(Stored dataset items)
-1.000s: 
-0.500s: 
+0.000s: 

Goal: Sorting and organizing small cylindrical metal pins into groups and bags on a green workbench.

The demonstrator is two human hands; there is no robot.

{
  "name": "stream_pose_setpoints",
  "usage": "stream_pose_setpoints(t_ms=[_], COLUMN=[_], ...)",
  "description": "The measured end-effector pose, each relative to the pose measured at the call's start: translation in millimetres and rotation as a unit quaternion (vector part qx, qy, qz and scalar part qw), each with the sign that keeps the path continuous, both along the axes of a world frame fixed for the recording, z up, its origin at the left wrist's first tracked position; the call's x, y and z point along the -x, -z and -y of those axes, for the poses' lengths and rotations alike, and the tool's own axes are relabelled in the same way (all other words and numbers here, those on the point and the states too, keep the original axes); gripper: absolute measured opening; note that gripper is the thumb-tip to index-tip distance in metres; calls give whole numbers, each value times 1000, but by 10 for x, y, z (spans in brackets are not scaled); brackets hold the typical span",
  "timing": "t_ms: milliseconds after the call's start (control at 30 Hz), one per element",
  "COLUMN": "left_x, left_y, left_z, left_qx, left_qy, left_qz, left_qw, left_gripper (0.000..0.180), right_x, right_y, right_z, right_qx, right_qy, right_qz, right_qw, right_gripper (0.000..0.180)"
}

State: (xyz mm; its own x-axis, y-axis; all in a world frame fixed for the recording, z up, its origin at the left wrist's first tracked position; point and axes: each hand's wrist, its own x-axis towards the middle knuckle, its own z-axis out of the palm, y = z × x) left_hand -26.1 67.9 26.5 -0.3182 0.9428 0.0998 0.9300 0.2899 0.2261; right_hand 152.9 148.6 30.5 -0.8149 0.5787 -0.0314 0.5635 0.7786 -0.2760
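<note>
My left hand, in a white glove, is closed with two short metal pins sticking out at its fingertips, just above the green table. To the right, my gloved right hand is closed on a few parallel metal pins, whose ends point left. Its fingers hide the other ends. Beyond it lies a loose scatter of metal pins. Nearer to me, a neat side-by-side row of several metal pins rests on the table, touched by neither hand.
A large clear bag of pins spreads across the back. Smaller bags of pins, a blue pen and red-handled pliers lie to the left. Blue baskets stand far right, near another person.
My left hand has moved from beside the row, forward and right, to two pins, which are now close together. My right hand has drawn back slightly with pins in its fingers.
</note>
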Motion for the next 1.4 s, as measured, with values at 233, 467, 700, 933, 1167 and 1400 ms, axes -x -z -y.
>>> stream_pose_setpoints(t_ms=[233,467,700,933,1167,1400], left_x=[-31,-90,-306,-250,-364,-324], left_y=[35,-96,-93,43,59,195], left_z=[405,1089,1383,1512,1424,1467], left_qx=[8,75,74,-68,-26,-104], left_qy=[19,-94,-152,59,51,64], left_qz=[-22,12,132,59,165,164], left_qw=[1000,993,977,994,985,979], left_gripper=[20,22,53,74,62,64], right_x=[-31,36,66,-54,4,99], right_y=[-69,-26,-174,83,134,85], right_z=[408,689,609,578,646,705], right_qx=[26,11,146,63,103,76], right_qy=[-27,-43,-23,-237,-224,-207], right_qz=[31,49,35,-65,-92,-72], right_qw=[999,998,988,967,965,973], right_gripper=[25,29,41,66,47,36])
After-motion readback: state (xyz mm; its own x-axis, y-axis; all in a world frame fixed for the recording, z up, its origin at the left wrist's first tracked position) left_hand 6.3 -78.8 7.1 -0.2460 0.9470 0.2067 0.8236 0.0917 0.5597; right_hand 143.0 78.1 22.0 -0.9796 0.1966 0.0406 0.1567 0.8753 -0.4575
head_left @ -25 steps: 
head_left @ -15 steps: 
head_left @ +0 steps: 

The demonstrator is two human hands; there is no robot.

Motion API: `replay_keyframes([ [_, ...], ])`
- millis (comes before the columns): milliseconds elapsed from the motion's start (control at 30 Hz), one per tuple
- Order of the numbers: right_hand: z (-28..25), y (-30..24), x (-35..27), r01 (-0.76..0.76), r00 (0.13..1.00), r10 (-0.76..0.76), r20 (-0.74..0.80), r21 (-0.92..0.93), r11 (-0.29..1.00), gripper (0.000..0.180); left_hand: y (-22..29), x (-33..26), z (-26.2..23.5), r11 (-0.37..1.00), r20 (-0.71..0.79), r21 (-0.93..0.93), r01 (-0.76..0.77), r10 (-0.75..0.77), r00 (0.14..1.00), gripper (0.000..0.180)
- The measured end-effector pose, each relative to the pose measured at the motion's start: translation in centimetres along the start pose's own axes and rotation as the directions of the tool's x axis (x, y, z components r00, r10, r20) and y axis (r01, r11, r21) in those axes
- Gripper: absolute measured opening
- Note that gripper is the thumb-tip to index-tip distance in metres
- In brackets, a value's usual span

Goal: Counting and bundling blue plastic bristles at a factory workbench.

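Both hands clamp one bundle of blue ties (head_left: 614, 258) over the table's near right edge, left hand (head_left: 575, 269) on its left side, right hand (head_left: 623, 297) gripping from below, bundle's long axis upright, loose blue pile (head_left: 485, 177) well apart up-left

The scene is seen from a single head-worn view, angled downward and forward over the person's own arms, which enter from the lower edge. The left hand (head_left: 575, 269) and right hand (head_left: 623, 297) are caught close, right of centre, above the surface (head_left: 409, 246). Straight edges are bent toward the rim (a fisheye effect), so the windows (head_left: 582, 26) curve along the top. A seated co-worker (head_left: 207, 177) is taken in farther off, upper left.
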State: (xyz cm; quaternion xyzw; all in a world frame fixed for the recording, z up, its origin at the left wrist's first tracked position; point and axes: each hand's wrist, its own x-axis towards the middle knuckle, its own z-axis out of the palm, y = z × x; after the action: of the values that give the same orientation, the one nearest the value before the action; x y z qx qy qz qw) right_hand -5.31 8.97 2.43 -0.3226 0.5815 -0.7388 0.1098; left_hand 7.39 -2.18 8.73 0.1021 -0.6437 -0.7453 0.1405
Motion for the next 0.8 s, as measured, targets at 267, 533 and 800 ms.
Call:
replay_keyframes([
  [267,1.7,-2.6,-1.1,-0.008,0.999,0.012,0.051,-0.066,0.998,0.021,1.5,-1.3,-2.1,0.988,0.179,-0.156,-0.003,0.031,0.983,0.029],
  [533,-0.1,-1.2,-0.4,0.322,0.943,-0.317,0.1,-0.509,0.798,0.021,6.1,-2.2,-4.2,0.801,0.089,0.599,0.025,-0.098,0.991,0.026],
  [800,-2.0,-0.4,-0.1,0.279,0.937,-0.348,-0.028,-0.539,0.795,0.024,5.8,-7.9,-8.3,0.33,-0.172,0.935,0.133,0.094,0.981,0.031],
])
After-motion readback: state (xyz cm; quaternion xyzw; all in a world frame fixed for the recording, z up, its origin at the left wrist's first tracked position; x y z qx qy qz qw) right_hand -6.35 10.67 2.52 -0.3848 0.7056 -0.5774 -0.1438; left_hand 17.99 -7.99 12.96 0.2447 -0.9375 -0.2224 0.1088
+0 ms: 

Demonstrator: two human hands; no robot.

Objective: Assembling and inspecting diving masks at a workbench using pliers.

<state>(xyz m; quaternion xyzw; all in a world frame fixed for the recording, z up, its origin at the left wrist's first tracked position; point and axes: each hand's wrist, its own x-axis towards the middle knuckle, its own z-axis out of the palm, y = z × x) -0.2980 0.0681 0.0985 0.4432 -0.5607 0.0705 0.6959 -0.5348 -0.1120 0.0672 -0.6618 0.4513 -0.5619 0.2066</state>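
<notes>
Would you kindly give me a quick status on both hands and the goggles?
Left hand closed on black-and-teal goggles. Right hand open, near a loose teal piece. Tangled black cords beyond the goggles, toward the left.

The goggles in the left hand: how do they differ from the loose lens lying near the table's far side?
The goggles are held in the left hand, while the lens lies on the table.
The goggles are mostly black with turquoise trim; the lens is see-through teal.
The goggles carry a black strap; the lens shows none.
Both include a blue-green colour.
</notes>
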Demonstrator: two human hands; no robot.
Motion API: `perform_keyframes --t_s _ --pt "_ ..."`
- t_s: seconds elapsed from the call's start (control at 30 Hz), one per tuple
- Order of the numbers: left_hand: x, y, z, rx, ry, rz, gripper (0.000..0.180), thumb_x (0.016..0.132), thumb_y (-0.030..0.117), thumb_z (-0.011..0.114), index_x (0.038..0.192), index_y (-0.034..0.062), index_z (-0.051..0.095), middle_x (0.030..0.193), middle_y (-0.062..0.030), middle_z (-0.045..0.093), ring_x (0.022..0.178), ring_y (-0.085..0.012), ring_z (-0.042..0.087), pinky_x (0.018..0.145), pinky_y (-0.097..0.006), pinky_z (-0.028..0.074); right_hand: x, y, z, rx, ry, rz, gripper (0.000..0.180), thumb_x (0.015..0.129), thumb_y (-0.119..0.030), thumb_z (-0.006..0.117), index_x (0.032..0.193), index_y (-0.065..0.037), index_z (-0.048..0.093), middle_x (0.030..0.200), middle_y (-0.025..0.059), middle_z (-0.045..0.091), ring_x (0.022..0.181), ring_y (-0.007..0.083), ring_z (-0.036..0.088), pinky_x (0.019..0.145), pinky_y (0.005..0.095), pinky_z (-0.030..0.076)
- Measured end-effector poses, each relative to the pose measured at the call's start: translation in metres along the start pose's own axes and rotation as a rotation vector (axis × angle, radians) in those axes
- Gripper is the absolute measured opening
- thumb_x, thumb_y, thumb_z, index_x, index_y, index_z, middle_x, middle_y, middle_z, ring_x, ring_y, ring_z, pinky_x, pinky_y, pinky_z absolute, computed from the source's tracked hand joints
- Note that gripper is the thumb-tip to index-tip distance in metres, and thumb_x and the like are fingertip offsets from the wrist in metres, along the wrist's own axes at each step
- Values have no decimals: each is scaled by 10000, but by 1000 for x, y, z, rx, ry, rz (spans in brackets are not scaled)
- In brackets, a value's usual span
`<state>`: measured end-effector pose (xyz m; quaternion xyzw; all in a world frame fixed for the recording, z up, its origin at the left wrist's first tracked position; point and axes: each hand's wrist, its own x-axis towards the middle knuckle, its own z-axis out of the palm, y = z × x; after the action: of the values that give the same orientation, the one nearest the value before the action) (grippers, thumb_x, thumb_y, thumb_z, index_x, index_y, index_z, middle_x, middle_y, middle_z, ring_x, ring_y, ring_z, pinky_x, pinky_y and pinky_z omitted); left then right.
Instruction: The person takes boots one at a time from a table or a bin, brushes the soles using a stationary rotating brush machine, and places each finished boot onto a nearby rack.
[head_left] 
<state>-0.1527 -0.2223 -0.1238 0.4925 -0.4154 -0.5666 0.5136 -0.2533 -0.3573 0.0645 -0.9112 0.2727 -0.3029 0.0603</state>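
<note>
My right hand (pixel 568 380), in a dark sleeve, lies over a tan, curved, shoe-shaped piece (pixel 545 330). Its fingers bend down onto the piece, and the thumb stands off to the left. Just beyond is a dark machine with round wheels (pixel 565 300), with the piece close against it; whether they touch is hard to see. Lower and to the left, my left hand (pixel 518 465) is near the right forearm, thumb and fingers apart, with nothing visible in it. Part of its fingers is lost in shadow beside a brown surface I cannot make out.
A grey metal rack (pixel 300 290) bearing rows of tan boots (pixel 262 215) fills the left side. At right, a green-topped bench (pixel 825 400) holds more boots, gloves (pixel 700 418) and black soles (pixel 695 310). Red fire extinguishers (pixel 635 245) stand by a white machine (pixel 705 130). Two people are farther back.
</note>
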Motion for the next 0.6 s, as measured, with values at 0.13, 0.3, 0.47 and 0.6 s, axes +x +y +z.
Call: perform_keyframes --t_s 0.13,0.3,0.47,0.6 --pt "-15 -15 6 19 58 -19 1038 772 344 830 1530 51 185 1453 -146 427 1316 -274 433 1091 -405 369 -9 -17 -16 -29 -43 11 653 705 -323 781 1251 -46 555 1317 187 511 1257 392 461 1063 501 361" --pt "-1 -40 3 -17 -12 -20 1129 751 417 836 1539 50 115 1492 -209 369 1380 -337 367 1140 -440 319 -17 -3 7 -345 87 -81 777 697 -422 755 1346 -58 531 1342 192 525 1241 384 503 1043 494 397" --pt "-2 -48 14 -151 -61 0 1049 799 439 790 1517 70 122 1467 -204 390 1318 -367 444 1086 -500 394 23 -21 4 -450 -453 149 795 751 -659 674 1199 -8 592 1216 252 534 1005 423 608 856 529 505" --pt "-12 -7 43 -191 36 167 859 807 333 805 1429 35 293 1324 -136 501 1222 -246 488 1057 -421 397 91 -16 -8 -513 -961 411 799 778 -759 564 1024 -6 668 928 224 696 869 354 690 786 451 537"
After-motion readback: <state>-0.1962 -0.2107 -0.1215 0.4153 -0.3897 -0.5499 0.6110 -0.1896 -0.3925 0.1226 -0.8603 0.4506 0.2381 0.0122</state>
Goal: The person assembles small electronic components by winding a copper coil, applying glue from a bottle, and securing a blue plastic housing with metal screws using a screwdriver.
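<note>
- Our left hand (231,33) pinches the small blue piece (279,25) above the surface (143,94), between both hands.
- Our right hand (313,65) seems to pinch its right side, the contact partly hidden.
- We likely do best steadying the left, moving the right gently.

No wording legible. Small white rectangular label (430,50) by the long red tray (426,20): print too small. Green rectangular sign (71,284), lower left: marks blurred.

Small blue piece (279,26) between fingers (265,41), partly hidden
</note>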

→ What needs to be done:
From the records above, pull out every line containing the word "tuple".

→ Answer area:
- millis (comes before the columns): milliseconds elapsed from the motion's start (control at 30 Hz), one per tuple
- t_s: seconds elapsed from the call's start (control at 30 Hz), one per tuple

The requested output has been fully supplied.